Dataset entries
☆ ☆ ☆

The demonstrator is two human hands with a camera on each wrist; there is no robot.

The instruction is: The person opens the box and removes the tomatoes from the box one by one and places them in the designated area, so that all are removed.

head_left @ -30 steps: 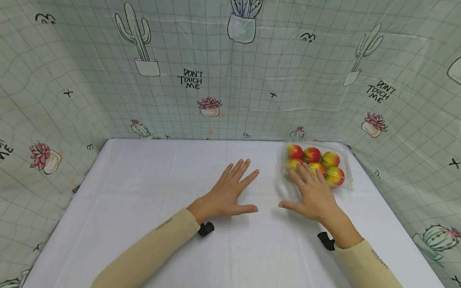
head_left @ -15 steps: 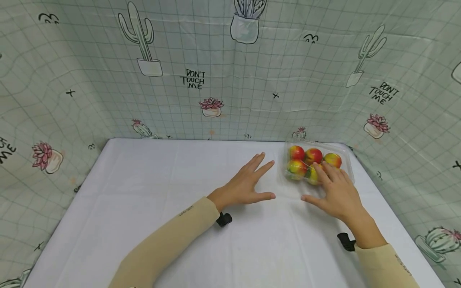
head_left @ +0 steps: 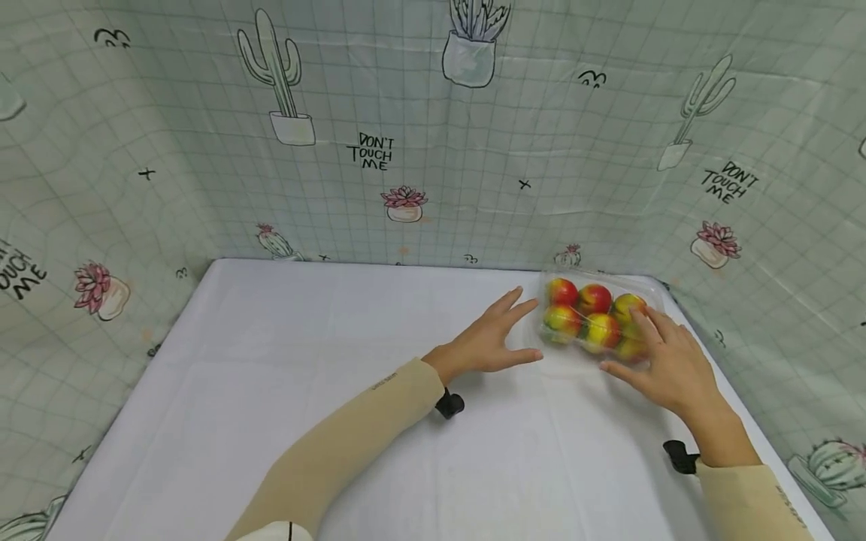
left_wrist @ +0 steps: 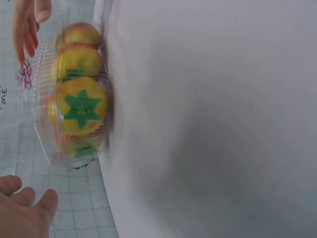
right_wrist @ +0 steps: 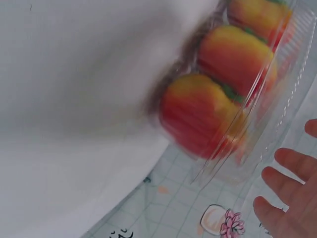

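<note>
Beige sleeves (head_left: 358, 432) bear small dark lettering (head_left: 383, 381) near their cuffs (head_left: 426, 383), a black fitting (head_left: 449, 404) beside each.

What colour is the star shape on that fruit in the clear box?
The star shape is green, seen best in the left wrist view.

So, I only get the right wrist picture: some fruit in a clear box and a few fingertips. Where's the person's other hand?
Observer: In the head view, the left hand is out to the left of the clear box.
Visitor: How many fruits are there altogether?
Observer: The head view shows six fruits, in two rows of three.
Visitor: Anything on the sides I can't see?
Observer: In the left wrist view, one fruit bears a green star shape.
</note>
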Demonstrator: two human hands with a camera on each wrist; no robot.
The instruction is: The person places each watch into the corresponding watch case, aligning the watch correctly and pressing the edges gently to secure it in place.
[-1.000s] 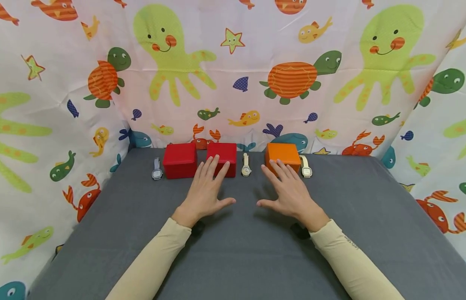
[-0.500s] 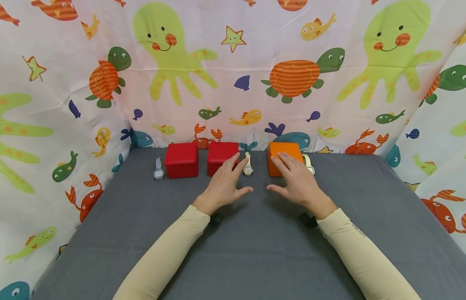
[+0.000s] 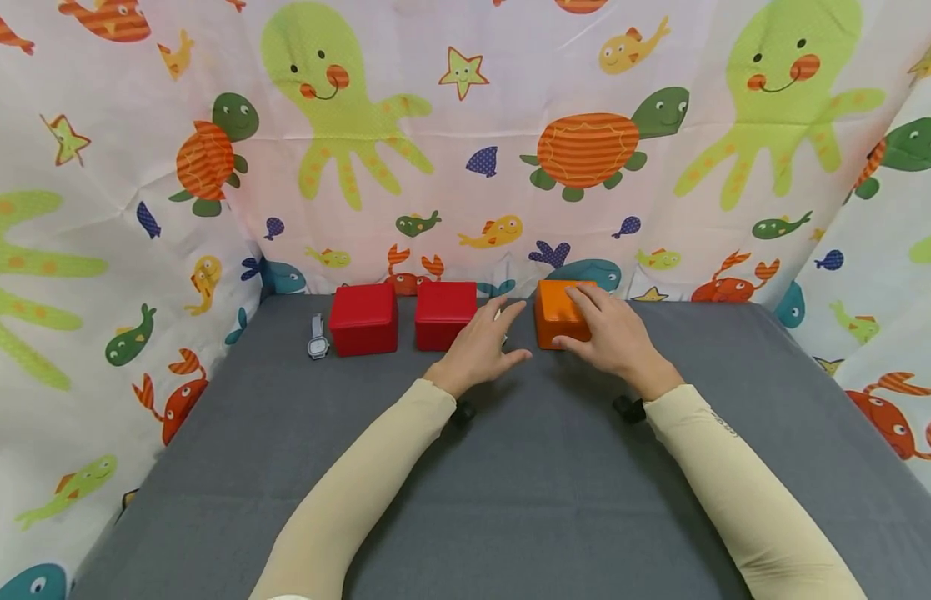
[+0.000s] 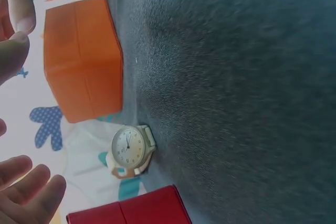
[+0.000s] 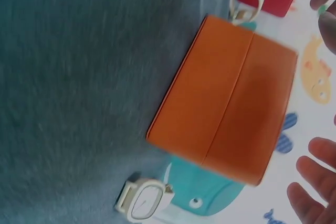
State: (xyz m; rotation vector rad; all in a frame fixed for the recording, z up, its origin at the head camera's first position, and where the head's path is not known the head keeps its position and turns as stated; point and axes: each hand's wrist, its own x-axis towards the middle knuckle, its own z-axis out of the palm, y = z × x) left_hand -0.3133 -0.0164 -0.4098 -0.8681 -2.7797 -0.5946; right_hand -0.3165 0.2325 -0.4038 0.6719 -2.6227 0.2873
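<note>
My right hand [image 3: 615, 337] reaches over the right side of the orange box [image 3: 557, 321], fingers spread, fingertips overlapping its top in the head view. Nothing is between its fingers. My left hand [image 3: 478, 343] hovers with spread fingers in front of the gap between the orange box and the nearer red box [image 3: 441, 315]. It holds nothing and mostly hides the round-faced watch [image 4: 128, 147], which the left wrist view shows standing between these boxes. A cream watch with a squarish face [image 5: 146, 201] stands beside the orange box; in the head view my right hand covers it.
Another red box [image 3: 363, 321] stands further left at the back of the grey cloth-covered table [image 3: 540, 500]. A silver-grey watch [image 3: 317, 338] lies to its left. Behind the row of boxes hangs a white curtain [image 3: 503, 83] printed with sea animals, which also lines both sides.
Both hands have moved right and a little forward. My left hand has gone from before the right red box to before the middle watch; my right hand now covers the right watch.
</note>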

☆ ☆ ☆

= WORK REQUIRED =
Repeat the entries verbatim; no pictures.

= OUTPUT FOR THIS EXERCISE =
The demonstrator is two human hands with a camera on each wrist; there is no robot.

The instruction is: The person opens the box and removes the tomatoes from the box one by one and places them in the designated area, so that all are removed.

head_left @ -30 steps: 
head_left @ -15 steps: 
head_left @ +0 steps: 
left_wrist @ +0 steps: 
right_wrist @ +0 steps: 

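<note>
Beige sleeves (head_left: 358, 432) bear small dark lettering (head_left: 383, 381) near their cuffs (head_left: 426, 383), a black fitting (head_left: 449, 404) beside each.

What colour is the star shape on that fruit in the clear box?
The star shape is green, seen best in the left wrist view.

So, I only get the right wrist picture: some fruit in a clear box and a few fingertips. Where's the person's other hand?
Observer: In the head view, the left hand is out to the left of the clear box.
Visitor: How many fruits are there altogether?
Observer: The head view shows six fruits, in two rows of three.
Visitor: Anything on the sides I can't see?
Observer: In the left wrist view, one fruit bears a green star shape.
</note>
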Demonstrator: two human hands with a camera on each wrist; no robot.
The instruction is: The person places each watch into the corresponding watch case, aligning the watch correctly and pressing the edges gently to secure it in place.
[-1.000s] 
[-0.500s] 
[+0.000s] 
[+0.000s] 
[+0.000s] 
State: (xyz m; rotation vector rad; all in a frame fixed for the recording, z up, its origin at the head camera's first position, and where the head's path is not known the head keeps its position and turns as stated; point and axes: each hand's wrist, its own x-axis towards the middle knuckle, its own z-axis out of the palm, y = z × x) left_hand -0.3133 -0.0164 -0.4098 -0.8681 -2.7797 -0.5946; right_hand -0.3165 0.2325 -0.4038 0.6719 -2.6227 0.2873
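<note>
My right hand [image 3: 615, 337] reaches over the right side of the orange box [image 3: 557, 321], fingers spread, fingertips overlapping its top in the head view. Nothing is between its fingers. My left hand [image 3: 478, 343] hovers with spread fingers in front of the gap between the orange box and the nearer red box [image 3: 441, 315]. It holds nothing and mostly hides the round-faced watch [image 4: 128, 147], which the left wrist view shows standing between these boxes. A cream watch with a squarish face [image 5: 146, 201] stands beside the orange box; in the head view my right hand covers it.
Another red box [image 3: 363, 321] stands further left at the back of the grey cloth-covered table [image 3: 540, 500]. A silver-grey watch [image 3: 317, 338] lies to its left. Behind the row of boxes hangs a white curtain [image 3: 503, 83] printed with sea animals, which also lines both sides.
Both hands have moved right and a little forward. My left hand has gone from before the right red box to before the middle watch; my right hand now covers the right watch.
</note>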

The required output has been given.